Alın size bir insanlık açılımı! Kardeşlik, birlik açılımı…
Bir tohum gibi barış saçılımı üzerimize… Sağı solu; Kürdü Türkü; Alevisi
Sünnisi olmasın bir günlüğüne. Türkiye olsun bütün yürekler, çarpsın hepimizin
yerine. Herkes teşekkürünü sunsun adını bildiğimiz ve bilmediğimiz
büyüklerimize. Dua etsin onların aziz ruhlarına… Hiç de kolay olmadı bugünlere
gelmemiz, hiç de ucuza gelmedi. Her karış toprağında kanı var bu ülkenin,
herkesin. Bu yüzden incitmeden onların aziz hatırasını, üzmeden yadigâr
bıraktıklarını, bir günlüğüne de olsa dünya âlem görsün kardeşliğimizi…

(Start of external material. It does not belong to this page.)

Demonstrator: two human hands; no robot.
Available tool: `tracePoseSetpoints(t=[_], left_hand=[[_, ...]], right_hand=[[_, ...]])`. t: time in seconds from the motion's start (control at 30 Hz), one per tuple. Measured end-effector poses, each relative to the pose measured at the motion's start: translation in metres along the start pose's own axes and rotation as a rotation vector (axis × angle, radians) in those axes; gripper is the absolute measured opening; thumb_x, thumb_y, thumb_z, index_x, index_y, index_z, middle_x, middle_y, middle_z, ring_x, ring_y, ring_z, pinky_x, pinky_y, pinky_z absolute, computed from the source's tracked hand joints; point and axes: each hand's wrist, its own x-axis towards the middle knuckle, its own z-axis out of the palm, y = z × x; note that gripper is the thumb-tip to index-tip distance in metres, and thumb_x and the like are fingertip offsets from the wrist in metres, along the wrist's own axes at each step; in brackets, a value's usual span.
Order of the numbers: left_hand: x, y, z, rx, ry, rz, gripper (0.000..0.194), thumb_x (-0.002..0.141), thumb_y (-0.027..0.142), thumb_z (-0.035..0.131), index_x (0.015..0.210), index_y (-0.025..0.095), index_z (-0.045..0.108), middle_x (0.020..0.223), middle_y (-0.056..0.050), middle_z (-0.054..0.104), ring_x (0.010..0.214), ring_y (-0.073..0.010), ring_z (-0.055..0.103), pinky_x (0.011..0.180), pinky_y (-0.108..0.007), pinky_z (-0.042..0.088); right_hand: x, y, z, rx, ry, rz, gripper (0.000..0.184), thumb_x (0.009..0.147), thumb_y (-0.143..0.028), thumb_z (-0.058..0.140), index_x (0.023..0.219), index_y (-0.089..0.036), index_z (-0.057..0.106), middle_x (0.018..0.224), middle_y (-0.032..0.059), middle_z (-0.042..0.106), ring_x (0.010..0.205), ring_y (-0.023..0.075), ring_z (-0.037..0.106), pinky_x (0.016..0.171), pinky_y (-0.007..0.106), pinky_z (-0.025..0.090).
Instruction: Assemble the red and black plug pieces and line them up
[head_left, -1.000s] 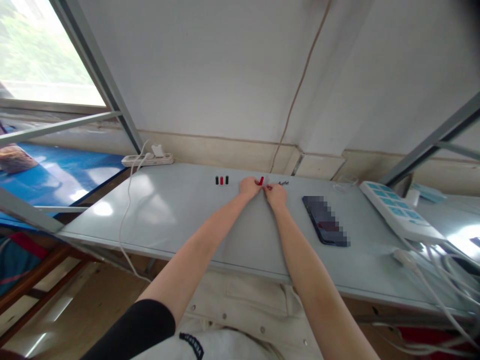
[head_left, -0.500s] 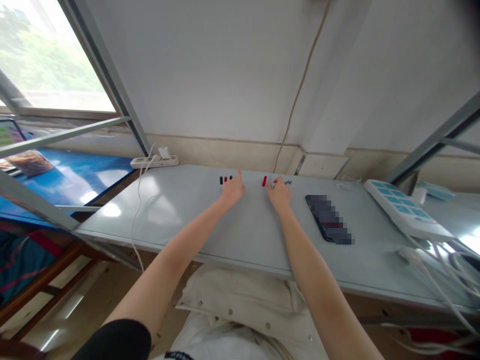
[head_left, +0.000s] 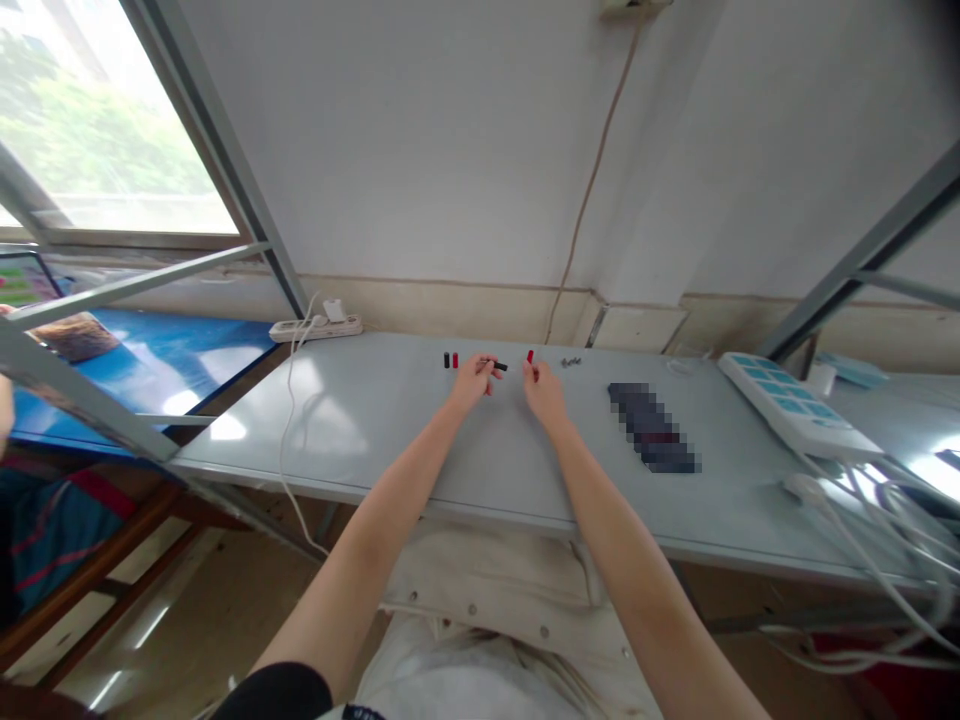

Böylesine güzel bir ülkeyi bizlere teslim ettikleri için,
bugüne gelmemize önayak oldukları için, barış içinde kardeşlik içinde bir vatan
toprağında karnı tok sırtı pek insanlar olarak yaşamamızı sağladıkları için.
Teşekkürler ismini bildiklerimiz ve bilmediğimiz yüzbinler için. Yürekten
teşekkürler. Mustafa Kemal’e, askerlerine, şehitlerimize, gazilerimize… Kocaman
bir teşekkür yolluyorum, onlar alkışı yürekten hak edenlerdir.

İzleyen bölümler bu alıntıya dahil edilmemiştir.